Melbourne News

New museum to open in Melbourne

Tuesday 21 March 2017

Mary Pretty, Catholic Women’s League of Victoria and Wagga Wagga
 
Melbourne will soon have a new museum to celebrate the life and legacy of Victorian woman Dr Sr Mary Glowrey JMJ, the world’s first nun-doctor missionary.
 
The Australian Catholic University is renovating the museum space in Cathedral Hall in Brunswick Street, Fitzroy and sponsoring the development of the museum’s content jointly with the Archbishop’s Charitable Fund and Catholic Education Melbourne.
 
The Catholic Women’s League of Victoria and Wagga Wagga has made available its extensive collection of Mary’s correspondence, largely contributed by family members.
 
The museum will open to the public in the middle of the year, and school and parish groups will be welcome.
 
 
 
Mary Glowrey was declared a Servant of God in 2013 and her cause for canonisation is currently under consideration in Rome. Her story is not as well known as that of Mary MacKillop, Australia’s first saint, as she spent most of her working life in India caring for the poor and sick.
 
Glowrey was born in 1887 in Birregurra in south-west Victoria.
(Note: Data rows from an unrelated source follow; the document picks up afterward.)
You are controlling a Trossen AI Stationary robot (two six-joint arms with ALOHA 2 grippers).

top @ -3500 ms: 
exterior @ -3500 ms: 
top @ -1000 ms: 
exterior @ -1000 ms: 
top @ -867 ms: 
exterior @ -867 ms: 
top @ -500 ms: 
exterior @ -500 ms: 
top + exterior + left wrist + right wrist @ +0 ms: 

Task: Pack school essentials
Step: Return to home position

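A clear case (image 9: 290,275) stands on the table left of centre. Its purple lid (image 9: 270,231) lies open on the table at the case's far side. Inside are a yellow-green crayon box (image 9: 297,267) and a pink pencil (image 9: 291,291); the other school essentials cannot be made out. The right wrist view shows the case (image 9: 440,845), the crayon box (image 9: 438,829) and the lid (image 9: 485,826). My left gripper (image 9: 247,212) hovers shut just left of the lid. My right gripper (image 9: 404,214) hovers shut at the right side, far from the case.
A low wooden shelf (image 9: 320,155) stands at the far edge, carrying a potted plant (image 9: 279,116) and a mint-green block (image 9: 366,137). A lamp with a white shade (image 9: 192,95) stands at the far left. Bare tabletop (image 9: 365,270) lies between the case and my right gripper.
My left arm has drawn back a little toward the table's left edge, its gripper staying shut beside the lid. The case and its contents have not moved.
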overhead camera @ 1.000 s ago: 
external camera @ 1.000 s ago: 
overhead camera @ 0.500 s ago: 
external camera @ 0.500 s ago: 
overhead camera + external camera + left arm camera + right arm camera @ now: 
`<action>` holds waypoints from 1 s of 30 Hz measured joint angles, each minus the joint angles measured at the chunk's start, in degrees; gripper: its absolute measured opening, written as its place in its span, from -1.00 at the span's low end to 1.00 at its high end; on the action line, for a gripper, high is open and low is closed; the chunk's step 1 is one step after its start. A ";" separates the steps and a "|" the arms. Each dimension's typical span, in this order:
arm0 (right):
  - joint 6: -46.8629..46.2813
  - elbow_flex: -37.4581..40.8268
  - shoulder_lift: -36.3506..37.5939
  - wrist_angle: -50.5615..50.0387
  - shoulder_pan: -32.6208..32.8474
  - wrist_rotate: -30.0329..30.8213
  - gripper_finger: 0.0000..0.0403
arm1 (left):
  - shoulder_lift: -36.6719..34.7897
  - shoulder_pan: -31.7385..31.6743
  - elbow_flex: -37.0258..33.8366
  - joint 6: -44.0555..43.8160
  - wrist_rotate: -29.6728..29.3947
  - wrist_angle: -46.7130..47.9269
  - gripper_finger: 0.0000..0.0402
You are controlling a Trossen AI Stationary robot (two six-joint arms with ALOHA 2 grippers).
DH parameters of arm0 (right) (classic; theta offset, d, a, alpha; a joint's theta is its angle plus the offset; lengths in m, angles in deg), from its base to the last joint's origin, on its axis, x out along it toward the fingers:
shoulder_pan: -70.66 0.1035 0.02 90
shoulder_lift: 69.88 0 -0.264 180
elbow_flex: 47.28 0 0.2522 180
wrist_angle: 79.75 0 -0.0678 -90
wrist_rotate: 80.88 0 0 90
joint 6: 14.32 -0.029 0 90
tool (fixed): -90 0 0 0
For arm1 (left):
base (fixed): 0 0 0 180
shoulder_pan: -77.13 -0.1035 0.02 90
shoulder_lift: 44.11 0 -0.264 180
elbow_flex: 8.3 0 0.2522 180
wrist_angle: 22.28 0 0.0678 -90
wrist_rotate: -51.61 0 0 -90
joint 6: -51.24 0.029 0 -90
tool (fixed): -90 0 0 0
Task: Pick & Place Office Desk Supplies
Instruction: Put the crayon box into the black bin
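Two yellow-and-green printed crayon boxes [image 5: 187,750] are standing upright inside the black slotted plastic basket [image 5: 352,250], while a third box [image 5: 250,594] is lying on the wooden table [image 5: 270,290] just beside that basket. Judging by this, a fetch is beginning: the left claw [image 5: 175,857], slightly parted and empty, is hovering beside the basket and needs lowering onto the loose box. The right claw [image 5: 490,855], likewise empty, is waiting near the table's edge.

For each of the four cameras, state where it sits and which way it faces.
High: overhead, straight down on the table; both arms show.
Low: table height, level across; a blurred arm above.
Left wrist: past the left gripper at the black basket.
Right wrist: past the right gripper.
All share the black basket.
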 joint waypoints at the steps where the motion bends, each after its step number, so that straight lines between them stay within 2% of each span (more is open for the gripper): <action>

She earned a scholarship to school in Melbourne and graduated in Medicine from the University of Melbourne in 1910. After completing her residential year in New Zealand she returned to Melbourne and worked at St Vincent’s, the Royal Eye and Ear and the Queen Victoria hospitals.
 
She became the founding president of the League in 1916. Archbishop Thomas Carr provided the newly formed women’s league with office space in Cathedral Hall, where the museum will be located.
 
In 1920 Mary sailed to India to join a Dutch order of religious sisters, the Society of Jesus Mary Joseph, who were running a small clinic in Guntur. She received special permission from Pope Benedict XV to serve as a nun-doctor. This was followed by a blessing for her work from Pope Pius XI.
 
Mary followed this difficult path after reading about the need for women doctors in India to help care for poor women and children in particular. She believed this was what God wanted her to do: ‘I knew it was the voice of God for me.’ In India Mary treated thousands of patients, established a hospital and trained dispensers, midwives and nurses.
 
Mary spearheaded the development of what is today known as the Catholic Health Association India (CHAI) to strengthen the Catholic contribution to health care in India. CHAI remains active today and its members care for over 20 million patients annually.
 
Mary died of cancer in Bangalore in 1957. Although she never returned to Australia, she kept in close contact with her family, who provided considerable support for her work.